AIM OF THE EXERCISE
Read through the data, and wherever a line holds the word "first", write that line out.

*** Opening of SUPPLIED DATA ***

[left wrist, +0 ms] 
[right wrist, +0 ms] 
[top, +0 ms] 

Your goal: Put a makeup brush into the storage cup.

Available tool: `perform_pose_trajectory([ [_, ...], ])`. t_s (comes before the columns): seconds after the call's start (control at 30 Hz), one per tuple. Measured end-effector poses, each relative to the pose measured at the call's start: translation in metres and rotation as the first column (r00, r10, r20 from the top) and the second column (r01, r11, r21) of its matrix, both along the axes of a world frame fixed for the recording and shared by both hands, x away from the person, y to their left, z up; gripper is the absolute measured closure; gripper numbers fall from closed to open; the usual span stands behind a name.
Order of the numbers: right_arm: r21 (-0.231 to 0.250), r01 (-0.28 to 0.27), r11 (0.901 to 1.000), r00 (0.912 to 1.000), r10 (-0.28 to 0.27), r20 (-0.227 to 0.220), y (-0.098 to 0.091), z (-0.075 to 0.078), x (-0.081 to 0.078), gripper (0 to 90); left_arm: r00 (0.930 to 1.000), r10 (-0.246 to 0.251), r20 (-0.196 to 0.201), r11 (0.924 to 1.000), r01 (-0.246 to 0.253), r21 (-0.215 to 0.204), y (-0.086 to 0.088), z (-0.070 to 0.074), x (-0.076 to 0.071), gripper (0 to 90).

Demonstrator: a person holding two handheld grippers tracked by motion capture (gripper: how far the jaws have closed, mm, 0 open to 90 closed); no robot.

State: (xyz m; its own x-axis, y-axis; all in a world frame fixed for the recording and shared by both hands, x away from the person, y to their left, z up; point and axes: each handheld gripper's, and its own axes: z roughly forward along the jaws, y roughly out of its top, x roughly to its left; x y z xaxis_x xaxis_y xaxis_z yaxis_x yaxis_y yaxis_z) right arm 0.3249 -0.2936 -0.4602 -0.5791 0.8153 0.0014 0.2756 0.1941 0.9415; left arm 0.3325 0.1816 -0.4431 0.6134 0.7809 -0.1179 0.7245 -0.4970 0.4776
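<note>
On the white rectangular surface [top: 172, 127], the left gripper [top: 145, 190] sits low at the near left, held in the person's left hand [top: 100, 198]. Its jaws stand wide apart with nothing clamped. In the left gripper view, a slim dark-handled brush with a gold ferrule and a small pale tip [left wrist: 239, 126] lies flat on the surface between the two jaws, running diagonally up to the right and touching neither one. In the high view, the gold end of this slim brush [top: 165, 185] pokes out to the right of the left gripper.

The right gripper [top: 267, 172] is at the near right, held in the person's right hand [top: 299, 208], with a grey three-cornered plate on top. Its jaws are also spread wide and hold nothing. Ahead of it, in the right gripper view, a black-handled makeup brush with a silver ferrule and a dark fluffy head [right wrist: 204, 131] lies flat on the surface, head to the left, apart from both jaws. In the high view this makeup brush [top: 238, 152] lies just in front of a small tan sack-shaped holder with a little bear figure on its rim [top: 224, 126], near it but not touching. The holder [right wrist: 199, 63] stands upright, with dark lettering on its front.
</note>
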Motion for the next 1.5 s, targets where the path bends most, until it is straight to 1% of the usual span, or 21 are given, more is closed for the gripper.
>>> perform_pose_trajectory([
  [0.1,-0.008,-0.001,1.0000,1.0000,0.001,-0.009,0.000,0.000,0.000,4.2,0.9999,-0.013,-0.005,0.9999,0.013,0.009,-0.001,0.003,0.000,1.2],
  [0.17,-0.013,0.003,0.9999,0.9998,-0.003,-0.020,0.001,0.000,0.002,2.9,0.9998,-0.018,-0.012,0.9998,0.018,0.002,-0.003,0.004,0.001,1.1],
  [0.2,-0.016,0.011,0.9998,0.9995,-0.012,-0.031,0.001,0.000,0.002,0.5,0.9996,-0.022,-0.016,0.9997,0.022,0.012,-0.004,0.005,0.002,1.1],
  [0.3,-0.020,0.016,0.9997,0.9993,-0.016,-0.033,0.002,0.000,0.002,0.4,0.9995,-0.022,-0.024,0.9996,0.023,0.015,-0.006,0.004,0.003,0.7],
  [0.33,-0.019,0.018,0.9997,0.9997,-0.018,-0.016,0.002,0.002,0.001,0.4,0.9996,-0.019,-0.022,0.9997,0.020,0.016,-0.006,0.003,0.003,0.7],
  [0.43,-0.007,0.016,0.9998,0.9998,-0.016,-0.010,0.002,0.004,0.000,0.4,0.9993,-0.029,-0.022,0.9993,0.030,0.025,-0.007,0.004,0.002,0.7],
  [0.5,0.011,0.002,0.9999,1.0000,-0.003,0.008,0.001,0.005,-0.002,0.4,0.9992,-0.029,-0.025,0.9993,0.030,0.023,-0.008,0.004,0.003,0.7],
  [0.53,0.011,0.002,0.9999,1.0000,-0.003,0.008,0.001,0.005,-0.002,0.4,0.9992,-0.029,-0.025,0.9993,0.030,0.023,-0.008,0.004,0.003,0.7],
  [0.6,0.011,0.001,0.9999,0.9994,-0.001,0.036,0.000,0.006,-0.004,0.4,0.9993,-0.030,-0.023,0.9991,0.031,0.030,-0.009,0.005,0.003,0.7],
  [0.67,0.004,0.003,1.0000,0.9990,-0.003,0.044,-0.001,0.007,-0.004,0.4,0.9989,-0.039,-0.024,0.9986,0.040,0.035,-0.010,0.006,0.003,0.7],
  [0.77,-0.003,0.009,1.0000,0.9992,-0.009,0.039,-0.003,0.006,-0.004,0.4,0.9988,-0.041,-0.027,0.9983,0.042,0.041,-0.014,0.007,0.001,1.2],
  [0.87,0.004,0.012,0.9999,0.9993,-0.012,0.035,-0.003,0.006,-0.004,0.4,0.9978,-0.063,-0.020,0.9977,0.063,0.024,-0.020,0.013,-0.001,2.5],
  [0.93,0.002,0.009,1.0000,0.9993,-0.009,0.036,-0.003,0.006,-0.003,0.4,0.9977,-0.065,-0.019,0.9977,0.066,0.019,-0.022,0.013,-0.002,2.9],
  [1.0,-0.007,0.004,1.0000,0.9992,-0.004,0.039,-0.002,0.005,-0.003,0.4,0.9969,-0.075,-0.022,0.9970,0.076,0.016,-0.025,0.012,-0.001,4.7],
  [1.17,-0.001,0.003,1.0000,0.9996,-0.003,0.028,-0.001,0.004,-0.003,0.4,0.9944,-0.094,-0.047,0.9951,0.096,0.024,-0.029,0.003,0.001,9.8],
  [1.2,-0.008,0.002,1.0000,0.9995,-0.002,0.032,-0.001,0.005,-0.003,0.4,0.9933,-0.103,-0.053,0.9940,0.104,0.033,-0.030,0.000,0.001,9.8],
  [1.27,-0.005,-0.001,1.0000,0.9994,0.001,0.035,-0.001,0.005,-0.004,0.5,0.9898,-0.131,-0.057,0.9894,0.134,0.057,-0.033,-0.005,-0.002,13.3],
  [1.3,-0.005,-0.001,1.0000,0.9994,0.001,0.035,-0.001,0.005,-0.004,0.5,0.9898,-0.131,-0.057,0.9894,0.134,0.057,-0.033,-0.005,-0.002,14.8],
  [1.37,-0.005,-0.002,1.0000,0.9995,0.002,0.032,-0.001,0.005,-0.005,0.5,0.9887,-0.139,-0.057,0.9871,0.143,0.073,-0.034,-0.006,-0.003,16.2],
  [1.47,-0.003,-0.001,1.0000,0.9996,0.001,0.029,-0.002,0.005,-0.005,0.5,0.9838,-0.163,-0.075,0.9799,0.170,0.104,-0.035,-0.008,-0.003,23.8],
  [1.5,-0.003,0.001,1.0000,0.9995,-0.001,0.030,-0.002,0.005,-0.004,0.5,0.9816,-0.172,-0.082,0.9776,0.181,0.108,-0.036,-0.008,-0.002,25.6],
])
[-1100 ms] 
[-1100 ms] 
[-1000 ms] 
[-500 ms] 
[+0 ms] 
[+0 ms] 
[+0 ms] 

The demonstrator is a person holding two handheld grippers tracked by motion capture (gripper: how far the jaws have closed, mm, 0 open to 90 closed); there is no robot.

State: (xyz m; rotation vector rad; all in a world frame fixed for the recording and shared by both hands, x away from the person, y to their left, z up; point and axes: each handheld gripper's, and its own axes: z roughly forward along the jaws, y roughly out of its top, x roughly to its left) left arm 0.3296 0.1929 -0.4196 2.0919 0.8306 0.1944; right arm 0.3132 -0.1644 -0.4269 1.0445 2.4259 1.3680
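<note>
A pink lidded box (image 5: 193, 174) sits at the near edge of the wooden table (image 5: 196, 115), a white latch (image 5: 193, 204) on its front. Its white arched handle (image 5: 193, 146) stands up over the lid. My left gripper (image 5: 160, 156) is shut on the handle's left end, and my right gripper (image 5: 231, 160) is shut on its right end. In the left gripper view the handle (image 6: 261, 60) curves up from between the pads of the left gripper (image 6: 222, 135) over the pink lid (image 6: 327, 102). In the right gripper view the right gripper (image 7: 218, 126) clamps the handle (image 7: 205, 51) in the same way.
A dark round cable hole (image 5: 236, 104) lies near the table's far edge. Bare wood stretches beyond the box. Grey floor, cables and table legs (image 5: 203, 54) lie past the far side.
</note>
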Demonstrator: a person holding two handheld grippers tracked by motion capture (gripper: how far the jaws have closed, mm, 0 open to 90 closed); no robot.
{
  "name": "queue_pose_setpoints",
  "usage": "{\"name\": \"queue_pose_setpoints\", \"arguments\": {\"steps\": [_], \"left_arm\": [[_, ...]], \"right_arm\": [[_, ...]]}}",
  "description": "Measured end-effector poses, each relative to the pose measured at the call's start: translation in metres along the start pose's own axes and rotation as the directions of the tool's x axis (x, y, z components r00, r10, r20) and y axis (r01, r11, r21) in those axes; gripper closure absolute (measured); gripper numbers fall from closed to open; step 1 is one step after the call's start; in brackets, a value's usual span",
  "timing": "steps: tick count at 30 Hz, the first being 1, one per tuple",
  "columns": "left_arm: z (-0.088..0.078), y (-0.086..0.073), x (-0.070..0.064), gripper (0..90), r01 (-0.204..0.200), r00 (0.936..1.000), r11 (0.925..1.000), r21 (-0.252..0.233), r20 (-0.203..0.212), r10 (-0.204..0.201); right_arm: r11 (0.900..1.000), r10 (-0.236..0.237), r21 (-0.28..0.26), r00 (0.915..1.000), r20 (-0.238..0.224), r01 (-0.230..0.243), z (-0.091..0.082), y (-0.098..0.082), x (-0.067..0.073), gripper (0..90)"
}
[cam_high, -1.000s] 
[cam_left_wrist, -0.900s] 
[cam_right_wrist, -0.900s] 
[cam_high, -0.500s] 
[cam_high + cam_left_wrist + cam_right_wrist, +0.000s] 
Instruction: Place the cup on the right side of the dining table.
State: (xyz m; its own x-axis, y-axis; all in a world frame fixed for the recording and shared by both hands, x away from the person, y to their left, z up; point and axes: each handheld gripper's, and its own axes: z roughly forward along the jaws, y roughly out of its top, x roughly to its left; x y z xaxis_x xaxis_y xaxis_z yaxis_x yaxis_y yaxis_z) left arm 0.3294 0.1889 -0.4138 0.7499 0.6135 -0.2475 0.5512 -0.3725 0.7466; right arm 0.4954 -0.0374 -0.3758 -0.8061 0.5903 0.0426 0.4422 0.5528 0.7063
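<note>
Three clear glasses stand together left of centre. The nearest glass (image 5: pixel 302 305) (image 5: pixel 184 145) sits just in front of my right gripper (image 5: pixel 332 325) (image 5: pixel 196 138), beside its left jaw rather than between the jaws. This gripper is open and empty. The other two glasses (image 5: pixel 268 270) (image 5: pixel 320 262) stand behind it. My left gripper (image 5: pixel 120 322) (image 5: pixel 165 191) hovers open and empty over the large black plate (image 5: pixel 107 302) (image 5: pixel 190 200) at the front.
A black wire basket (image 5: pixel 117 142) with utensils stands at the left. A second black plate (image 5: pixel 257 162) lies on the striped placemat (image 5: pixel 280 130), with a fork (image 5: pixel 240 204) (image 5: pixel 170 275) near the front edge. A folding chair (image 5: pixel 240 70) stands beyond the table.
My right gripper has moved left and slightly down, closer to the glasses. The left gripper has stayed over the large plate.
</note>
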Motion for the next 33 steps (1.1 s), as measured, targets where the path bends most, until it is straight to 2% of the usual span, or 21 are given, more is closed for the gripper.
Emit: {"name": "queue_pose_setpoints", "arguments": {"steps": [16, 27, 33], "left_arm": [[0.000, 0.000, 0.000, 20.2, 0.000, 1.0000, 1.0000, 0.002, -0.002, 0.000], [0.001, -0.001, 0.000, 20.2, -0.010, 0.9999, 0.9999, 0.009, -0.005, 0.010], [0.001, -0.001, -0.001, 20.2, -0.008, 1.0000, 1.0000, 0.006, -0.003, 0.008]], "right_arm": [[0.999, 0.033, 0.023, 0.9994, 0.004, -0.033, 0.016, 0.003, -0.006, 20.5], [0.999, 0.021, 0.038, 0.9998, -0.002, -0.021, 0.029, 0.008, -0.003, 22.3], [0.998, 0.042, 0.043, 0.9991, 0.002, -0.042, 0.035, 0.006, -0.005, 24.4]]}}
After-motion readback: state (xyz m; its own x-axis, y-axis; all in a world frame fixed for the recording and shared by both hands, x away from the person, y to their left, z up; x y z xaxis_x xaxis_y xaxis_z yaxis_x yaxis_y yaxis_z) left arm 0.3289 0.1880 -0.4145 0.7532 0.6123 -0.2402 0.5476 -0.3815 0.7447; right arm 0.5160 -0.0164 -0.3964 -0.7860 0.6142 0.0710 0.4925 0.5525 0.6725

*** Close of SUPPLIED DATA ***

OUTPUT OF THE TASK
Available tool: `perform_pose_trajectory([ [_, ...], ])`. t_s (comes before the columns): seconds after the call's start (control at 30 Hz), one per tuple. Measured end-effector poses, each relative to the pose measured at the call's start: translation in metres and rotation as the first column (r00, r10, r20 from the top) and the second column (r01, r11, r21) of its matrix, both along the axes of a world frame fixed for the recording and shared by both hands, x away from the person, y to their left, z up; gripper is the absolute measured closure; gripper numbers fall from closed to open; the usual span stands behind a name.
  "timing": "steps: tick count at 30 Hz, the first being 1, one per tuple",

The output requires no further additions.